● WHAT YOU SHOULD DO
Exact transcription, pictures omitted: reproduce the listing below.

── MATERIAL PROVIDED

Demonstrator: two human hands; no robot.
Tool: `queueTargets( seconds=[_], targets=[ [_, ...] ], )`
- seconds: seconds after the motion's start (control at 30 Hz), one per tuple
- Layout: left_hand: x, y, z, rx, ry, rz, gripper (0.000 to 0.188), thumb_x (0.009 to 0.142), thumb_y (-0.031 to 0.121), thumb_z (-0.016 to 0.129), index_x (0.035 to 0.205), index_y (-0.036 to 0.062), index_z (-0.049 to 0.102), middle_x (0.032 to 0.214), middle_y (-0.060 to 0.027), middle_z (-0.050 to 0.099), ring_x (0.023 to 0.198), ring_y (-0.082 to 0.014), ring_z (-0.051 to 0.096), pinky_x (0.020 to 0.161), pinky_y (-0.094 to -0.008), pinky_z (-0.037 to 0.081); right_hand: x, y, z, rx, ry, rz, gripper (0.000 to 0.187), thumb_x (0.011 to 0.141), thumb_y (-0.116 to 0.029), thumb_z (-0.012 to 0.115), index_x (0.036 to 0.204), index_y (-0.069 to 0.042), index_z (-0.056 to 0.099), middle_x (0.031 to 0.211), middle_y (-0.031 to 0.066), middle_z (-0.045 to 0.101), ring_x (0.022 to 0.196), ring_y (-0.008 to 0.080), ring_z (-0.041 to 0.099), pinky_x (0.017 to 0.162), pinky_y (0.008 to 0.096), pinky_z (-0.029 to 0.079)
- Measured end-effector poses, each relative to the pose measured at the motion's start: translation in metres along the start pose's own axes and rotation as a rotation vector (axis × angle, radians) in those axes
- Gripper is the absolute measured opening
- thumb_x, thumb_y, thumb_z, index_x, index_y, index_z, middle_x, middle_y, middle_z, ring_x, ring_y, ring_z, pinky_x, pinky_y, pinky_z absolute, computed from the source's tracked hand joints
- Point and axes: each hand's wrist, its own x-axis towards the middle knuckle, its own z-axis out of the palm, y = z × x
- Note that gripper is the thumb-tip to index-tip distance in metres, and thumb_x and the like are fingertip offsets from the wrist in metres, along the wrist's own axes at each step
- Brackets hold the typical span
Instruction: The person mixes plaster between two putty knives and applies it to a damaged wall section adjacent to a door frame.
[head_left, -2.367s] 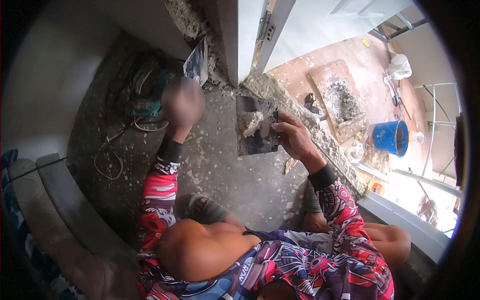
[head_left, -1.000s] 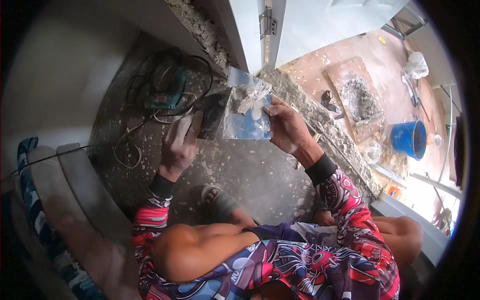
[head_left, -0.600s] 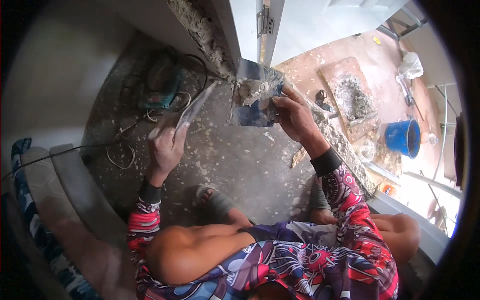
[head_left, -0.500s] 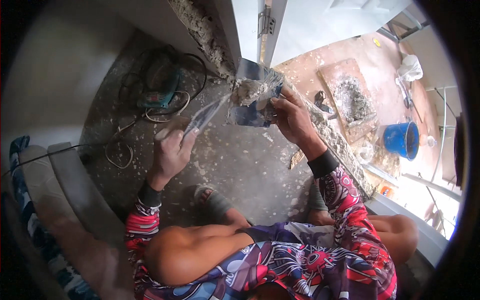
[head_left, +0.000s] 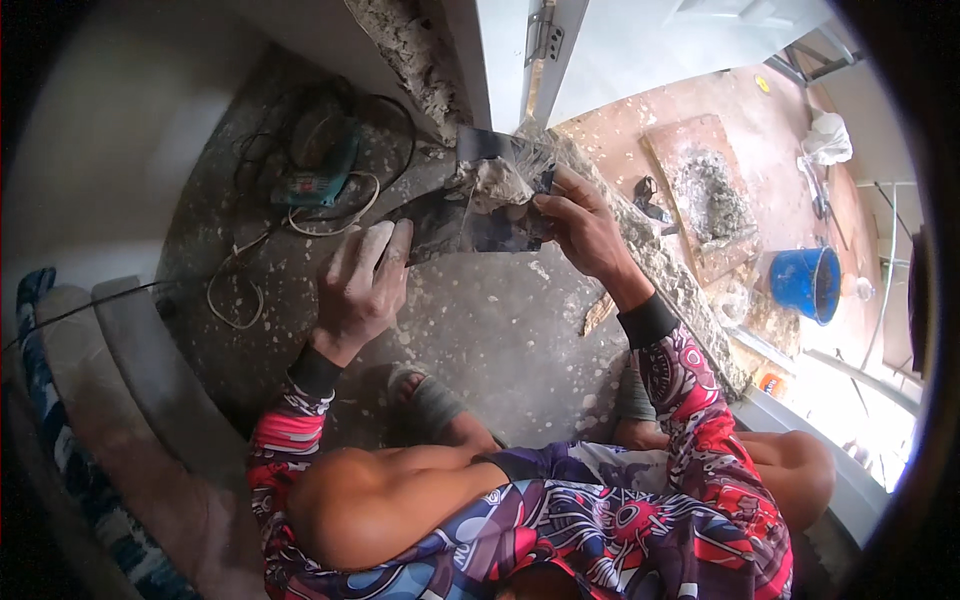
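Note:
My right hand (head_left: 588, 228) pinches the right edge of a dark flat plate (head_left: 505, 146), thumb on top. A lump of wet grey mortar (head_left: 495, 186) sits on that plate. My dusty left hand (head_left: 366, 282) is closed on a dark, smeared flat scraper blade (head_left: 432, 228), its handle hidden by the fingers. The blade lies flat against the plate's left side, its edge at the mortar. Both tools are held above the floor, just in front of the broken wall end and the door frame.
A teal power tool (head_left: 318, 182) with looped cords lies on the speckled floor at left. Rough broken masonry (head_left: 665, 275) runs along the doorway at right. Beyond it are a board (head_left: 692, 135) with a heap of mortar (head_left: 712, 195) and a blue bucket (head_left: 800, 283). A white door (head_left: 650, 50) stands open.
My left hand has turned and moved slightly right, bringing the scraper blade from a steep, edge-on tilt to lie flat by the mortar. My right hand has barely shifted.

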Motion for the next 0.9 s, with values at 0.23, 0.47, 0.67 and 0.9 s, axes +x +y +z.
queueTargets(
  seconds=[0.23, 0.47, 0.67, 0.9],
  targets=[
    [0.011, -0.01, 0.015, 0.05, 0.104, 0.048, 0.04, 0.076, 0.004, 0.065, 0.115, -0.0012, 0.066, 0.105, -0.012, 0.06, 0.08, -0.0288, 0.062, 0.067, -0.0378, 0.054, 0.01, -0.002, -0.011, 0.006, -0.039, -0.015, 0.002, 0.095, -0.007, 0.055, 0.094, -0.007, 0.053, 0.083, -0.0026, 0.054, 0.072, 0.0076, 0.057, 0.063, 0.0253, 0.048],
    [0.04, -0.03, 0.012, 0.114, 0.185, 0.108, 0.037, 0.078, -0.002, 0.063, 0.115, 0.0005, 0.066, 0.1, -0.0113, 0.061, 0.078, -0.0289, 0.06, 0.067, -0.0382, 0.052, 0.013, -0.006, 0.002, 0.218, 0.029, 0.031, 0.016, 0.096, -0.003, 0.051, 0.112, -0.003, 0.055, 0.089, -0.0002, 0.058, 0.072, 0.0084, 0.058, 0.06, 0.0239, 0.047],
    [0.053, -0.046, 0.04, -0.223, 0.366, -0.146, 0.004, 0.089, 0.0, 0.064, 0.087, -0.0038, 0.064, 0.087, -0.0169, 0.063, 0.071, -0.0318, 0.059, 0.061, -0.0383, 0.049, 0.018, 0.003, -0.017, 0.179, -0.021, -0.01, 0.024, 0.096, -0.001, 0.049, 0.12, -0.001, 0.053, 0.099, 0.0045, 0.063, 0.08, 0.0096, 0.063, 0.065, 0.0248, 0.051],
    [0.074, -0.061, 0.093, -0.756, 0.445, -0.606, 0.024, 0.093, 0.012, 0.068, 0.078, -0.0052, 0.063, 0.074, -0.011, 0.07, 0.063, -0.0153, 0.069, 0.057, -0.0297, 0.051, 0.007, 0.001, -0.011, 0.183, 0.056, 0.05, 0.022, 0.096, -0.002, 0.049, 0.117, -0.001, 0.053, 0.1, 0.0061, 0.064, 0.085, 0.0125, 0.066, 0.068, 0.0269, 0.056]
  ],
)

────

● SOLUTION FOR THIS PROBLEM
Demonstrator: two human hands; no robot.
Tool: `queueTargets( seconds=[_], targets=[ [_, ...] ], )`
- seconds: seconds after the motion's start (control at 30 Hz), one per tuple
- Layout: left_hand: x, y, z, rx, ry, rz, gripper (0.000 to 0.188), thumb_x (0.009 to 0.142), thumb_y (-0.031 to 0.121), thumb_z (-0.016 to 0.129), index_x (0.035 to 0.205), index_y (-0.036 to 0.062), index_z (-0.049 to 0.102), middle_x (0.032 to 0.214), middle_y (-0.060 to 0.027), middle_z (-0.050 to 0.099), ring_x (0.023 to 0.198), ring_y (-0.082 to 0.014), ring_z (-0.051 to 0.096), pinky_x (0.020 to 0.161), pinky_y (-0.094 to -0.008), pinky_z (-0.037 to 0.081); right_hand: x, y, z, rx, ry, rz, gripper (0.000 to 0.187), thumb_x (0.011 to 0.141), thumb_y (-0.116 to 0.029), thumb_z (-0.012 to 0.115), index_x (0.036 to 0.204), index_y (-0.069 to 0.042), index_z (-0.056 to 0.099), middle_x (0.031 to 0.211), middle_y (-0.031 to 0.066), middle_z (-0.045 to 0.101), ring_x (0.022 to 0.196), ring_y (-0.008 to 0.080), ring_z (-0.041 to 0.099), pinky_x (0.017 to 0.162), pinky_y (0.008 to 0.096), pinky_z (-0.029 to 0.079)
- Measured end-effector poses, each relative to the pose measured at the motion's start: translation in metres along the start pose's own axes and rotation as a rotation vector (axis × angle, radians) in those axes
- Gripper is the absolute measured opening
- thumb_x, thumb_y, thumb_z, index_x, index_y, index_z, middle_x, middle_y, middle_z, ring_x, ring_y, ring_z, pinky_x, pinky_y, pinky_z absolute, computed from the source's tracked hand joints
- Point and axes: each hand's wrist, its own x-axis towards the middle knuckle, its own z-axis out of the palm, y = z × x
- Note that gripper is the thumb-tip to index-tip distance in metres, and thumb_x and the like are fingertip offsets from the wrist in metres, along the wrist's own axes at each step
- Brackets hold the typical span
Instruction: The person mixes plaster between two putty knives and applies it to a damaged wall section adjacent to a door frame.
[head_left, -2.367s] 
[head_left, -1.000s] 
[head_left, -0.600s] 
[head_left, -0.500s] 
[head_left, +0.000s] 
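Note:
My right hand (head_left: 588, 228) pinches the right edge of a dark flat plate (head_left: 505, 146), thumb on top. A lump of wet grey mortar (head_left: 495, 186) sits on that plate. My dusty left hand (head_left: 366, 282) is closed on a dark, smeared flat scraper blade (head_left: 432, 228), its handle hidden by the fingers. The blade lies flat against the plate's left side, its edge at the mortar. Both tools are held above the floor, just in front of the broken wall end and the door frame.
A teal power tool (head_left: 318, 182) with looped cords lies on the speckled floor at left. Rough broken masonry (head_left: 665, 275) runs along the doorway at right. Beyond it are a board (head_left: 692, 135) with a heap of mortar (head_left: 712, 195) and a blue bucket (head_left: 800, 283). A white door (head_left: 650, 50) stands open.
My left hand has turned and moved slightly right, bringing the scraper blade from a steep, edge-on tilt to lie flat by the mortar. My right hand has barely shifted.
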
Motion for the next 0.9 s, with values at 0.23, 0.47, 0.67 and 0.9 s, axes +x +y +z.
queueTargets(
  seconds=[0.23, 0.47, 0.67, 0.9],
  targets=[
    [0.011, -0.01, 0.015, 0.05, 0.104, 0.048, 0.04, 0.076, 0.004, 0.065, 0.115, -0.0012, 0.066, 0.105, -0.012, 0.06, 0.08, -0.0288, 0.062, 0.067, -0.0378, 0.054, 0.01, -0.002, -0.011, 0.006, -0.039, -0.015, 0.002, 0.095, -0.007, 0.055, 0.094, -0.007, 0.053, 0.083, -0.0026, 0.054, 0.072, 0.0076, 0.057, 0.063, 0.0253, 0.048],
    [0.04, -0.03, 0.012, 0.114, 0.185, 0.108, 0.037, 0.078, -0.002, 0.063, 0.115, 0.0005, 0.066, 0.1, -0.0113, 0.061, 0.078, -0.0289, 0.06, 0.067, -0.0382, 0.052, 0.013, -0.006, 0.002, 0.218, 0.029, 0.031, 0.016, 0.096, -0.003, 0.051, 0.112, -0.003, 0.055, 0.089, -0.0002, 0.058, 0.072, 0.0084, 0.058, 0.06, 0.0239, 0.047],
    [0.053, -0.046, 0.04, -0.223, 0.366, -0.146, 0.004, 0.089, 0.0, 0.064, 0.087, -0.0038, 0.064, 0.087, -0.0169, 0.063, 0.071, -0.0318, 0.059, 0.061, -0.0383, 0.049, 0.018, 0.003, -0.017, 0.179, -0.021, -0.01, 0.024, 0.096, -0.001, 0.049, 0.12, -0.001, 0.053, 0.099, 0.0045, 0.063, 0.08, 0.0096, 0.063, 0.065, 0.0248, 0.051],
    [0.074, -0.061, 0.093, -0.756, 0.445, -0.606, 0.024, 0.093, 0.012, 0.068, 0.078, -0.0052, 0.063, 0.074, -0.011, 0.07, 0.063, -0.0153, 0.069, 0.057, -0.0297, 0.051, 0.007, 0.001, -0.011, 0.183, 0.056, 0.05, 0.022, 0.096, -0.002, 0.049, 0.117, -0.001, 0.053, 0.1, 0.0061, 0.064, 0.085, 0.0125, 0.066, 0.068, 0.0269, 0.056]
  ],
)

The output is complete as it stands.